__Directions__:
Please restate, word for word, the lines below that begin at the one with "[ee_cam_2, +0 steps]" and end at the one with "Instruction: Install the". Leave out all other lines.

(Records drawn from a dataset)
================

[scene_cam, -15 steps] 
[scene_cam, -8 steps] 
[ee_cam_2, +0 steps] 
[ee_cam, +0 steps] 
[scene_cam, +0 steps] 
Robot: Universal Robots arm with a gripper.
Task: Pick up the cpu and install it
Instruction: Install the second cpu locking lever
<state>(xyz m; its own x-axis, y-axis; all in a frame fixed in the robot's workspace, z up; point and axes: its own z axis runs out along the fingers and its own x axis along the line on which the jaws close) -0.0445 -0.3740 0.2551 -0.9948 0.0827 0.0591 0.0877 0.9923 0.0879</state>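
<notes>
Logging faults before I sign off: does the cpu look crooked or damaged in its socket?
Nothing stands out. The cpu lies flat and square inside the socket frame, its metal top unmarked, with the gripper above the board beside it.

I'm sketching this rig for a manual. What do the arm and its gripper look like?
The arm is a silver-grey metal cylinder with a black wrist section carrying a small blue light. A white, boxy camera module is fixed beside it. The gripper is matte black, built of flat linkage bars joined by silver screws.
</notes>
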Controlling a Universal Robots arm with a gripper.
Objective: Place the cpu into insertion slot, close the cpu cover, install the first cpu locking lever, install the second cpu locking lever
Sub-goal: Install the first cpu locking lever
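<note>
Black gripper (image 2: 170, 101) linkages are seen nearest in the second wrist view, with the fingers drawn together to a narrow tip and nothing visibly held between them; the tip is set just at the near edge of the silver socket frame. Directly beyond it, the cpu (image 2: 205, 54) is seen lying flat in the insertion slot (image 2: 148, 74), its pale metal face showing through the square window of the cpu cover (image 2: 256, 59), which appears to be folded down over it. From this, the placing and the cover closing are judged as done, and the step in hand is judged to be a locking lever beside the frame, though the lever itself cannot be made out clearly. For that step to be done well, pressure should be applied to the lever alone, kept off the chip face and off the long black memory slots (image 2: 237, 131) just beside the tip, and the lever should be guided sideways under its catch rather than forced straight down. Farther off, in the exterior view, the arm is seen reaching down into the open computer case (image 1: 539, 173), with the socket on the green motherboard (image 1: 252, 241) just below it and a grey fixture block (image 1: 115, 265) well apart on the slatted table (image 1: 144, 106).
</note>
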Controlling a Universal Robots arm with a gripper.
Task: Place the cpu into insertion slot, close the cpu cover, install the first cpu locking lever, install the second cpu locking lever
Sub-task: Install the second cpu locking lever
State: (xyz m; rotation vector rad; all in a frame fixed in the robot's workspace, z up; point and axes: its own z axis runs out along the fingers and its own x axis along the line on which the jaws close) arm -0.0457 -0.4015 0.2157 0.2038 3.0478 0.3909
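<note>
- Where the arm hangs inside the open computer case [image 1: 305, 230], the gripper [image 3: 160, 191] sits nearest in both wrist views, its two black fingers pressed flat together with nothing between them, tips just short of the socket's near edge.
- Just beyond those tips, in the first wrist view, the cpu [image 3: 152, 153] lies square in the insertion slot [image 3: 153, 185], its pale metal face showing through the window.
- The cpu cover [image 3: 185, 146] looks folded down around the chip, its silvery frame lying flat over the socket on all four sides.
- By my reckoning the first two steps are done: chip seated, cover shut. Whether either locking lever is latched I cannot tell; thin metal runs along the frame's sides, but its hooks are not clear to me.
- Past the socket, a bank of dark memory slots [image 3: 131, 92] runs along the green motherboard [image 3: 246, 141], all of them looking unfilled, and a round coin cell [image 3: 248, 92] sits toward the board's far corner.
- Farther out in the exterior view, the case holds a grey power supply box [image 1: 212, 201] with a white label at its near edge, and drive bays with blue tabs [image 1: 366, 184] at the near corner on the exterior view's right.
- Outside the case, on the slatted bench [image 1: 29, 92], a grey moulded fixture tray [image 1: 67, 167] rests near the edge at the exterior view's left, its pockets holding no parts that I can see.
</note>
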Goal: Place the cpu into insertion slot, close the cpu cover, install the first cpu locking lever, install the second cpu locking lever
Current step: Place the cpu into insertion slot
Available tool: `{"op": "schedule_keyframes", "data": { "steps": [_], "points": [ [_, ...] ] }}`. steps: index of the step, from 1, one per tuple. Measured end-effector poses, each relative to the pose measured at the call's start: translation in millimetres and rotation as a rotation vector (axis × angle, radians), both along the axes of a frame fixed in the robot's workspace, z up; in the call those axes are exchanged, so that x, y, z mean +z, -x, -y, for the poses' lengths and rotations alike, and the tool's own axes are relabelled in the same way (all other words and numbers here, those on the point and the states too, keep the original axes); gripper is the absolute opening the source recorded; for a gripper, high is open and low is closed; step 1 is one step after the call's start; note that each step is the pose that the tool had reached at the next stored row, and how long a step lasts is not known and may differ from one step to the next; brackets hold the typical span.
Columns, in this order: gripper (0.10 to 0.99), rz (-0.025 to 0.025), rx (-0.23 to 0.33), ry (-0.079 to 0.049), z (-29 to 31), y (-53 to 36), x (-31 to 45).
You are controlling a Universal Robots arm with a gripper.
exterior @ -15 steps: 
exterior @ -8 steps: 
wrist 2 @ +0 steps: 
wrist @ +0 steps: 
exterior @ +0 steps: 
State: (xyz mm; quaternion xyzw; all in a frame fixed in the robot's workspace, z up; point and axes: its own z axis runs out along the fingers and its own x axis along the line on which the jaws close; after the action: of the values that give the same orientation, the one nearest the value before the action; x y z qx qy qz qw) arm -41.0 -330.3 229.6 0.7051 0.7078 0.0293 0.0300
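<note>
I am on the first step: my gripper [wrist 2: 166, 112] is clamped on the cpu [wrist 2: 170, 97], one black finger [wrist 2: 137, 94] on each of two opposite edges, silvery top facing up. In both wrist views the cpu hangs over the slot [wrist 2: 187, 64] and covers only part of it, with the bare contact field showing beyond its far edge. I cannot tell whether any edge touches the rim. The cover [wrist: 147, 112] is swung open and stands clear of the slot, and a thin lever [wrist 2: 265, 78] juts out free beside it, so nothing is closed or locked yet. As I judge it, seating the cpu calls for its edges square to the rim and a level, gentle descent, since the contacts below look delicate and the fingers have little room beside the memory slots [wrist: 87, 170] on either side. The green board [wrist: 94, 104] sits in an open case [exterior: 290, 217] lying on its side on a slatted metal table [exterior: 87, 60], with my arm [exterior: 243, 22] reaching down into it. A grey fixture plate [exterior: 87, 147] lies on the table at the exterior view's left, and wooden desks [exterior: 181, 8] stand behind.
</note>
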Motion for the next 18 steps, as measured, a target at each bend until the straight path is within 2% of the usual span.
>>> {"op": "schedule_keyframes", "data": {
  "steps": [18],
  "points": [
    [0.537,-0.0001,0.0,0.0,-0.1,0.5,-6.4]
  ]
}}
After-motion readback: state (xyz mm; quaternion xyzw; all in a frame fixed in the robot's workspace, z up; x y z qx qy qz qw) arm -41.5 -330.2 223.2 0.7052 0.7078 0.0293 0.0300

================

__The answer__:
[ee_cam_2, +0 steps] 
[ee_cam, +0 steps] 
[scene_cam, +0 steps] 
Robot: Universal Robots arm with a gripper.
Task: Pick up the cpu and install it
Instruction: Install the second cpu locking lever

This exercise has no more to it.